With a rueful smile, Sam admitted to himself that he knew getting serious
about her would be dangerous. It was plain stupid because Cyn had made it clear that she didn’t ever want to be in a relationship that would require more than merely pulling up stakes at the end.

Matt had known her much longer than he had, and had had the foresight to tell Sam to steer clear of her three years ago. It was advice Sam had ignored with a smile. He should have known better. She’d even let him know this morning he’d made a mistake in proposing to her.

Sam Hill Briscoe, you’re some kind of fool. A woman who doesn’t want to wear her engagement ring thirty seconds after getting it doesn’t want to get married
.

He’d met Cyn in New York; he’d been at a weather conference at Columbia University and had taken a behind-the-scenes tour at one of the television networks’ flagship stations.
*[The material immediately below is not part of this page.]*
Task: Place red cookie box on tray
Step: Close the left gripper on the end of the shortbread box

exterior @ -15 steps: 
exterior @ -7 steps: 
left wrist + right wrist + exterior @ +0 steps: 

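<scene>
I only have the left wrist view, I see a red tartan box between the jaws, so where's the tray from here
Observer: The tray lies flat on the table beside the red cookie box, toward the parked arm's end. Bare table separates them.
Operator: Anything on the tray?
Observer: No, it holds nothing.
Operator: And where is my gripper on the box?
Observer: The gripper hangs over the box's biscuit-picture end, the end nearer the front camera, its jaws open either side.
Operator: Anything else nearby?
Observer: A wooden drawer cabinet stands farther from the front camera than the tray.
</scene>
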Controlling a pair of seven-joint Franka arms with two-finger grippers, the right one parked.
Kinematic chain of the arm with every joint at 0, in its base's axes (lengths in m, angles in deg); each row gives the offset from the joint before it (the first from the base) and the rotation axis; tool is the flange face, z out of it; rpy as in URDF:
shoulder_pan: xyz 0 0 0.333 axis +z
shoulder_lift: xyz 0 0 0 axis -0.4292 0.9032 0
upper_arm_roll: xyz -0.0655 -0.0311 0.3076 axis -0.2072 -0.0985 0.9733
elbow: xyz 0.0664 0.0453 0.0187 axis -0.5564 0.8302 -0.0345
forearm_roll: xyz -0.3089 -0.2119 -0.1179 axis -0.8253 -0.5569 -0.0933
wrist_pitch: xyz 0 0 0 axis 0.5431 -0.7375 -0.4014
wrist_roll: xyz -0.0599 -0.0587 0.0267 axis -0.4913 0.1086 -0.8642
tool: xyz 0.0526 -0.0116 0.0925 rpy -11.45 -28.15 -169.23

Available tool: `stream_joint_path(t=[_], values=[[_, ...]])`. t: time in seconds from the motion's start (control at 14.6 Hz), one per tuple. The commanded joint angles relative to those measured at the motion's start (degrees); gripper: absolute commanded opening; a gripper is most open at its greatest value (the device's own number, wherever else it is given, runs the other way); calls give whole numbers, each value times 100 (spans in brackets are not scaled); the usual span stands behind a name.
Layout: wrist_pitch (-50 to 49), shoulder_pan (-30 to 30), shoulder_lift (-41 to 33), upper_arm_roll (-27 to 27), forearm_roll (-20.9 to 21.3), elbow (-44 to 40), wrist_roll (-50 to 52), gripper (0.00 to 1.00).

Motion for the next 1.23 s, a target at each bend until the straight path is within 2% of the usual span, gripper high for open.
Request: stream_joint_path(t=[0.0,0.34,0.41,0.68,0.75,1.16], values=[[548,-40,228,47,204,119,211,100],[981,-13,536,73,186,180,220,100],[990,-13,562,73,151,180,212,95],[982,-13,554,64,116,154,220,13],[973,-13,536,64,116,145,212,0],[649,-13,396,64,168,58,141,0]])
She’d been finishing her master’s degree in broadcast journalism and serving as an intern at the station. They’d met in the canteen, and had spent every minute of their free time together for the next two days. A year later, she’d given him a call, saying she’d just landed a job in Gainesville and if he wasn’t married, was he still interested?

He’d been bowled over by her long legs and boundless confidence, and the easy, laughing way she completely lived up to her nickname: Cyn.